[What is being asked]:
Would you repeat each line below precisely as it stands?

++++ Exercise data

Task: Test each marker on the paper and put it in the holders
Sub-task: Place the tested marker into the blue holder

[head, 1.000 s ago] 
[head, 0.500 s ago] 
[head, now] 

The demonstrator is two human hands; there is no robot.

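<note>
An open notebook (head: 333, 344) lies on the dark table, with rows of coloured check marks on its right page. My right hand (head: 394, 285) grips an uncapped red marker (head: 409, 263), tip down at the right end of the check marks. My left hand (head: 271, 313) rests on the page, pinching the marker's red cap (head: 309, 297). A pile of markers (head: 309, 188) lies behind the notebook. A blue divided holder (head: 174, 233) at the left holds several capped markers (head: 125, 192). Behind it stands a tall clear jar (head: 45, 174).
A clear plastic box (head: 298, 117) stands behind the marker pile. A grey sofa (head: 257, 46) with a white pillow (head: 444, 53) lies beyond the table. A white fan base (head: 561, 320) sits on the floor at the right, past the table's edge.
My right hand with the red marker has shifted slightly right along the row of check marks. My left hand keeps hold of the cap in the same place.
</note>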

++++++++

[Response to the exercise]:
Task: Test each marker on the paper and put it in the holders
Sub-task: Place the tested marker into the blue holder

[head, 1.000 s ago] 
[head, 0.500 s ago] 
[head, now] 

The demonstrator is two human hands; there is no robot.

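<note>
An open notebook (head: 333, 344) lies on the dark table, with rows of coloured check marks on its right page. My right hand (head: 394, 285) grips an uncapped red marker (head: 409, 263), tip down at the right end of the check marks. My left hand (head: 271, 313) rests on the page, pinching the marker's red cap (head: 309, 297). A pile of markers (head: 309, 188) lies behind the notebook. A blue divided holder (head: 174, 233) at the left holds several capped markers (head: 125, 192). Behind it stands a tall clear jar (head: 45, 174).
A clear plastic box (head: 298, 117) stands behind the marker pile. A grey sofa (head: 257, 46) with a white pillow (head: 444, 53) lies beyond the table. A white fan base (head: 561, 320) sits on the floor at the right, past the table's edge.
My right hand with the red marker has shifted slightly right along the row of check marks. My left hand keeps hold of the cap in the same place.
</note>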

No further output remains for this exercise.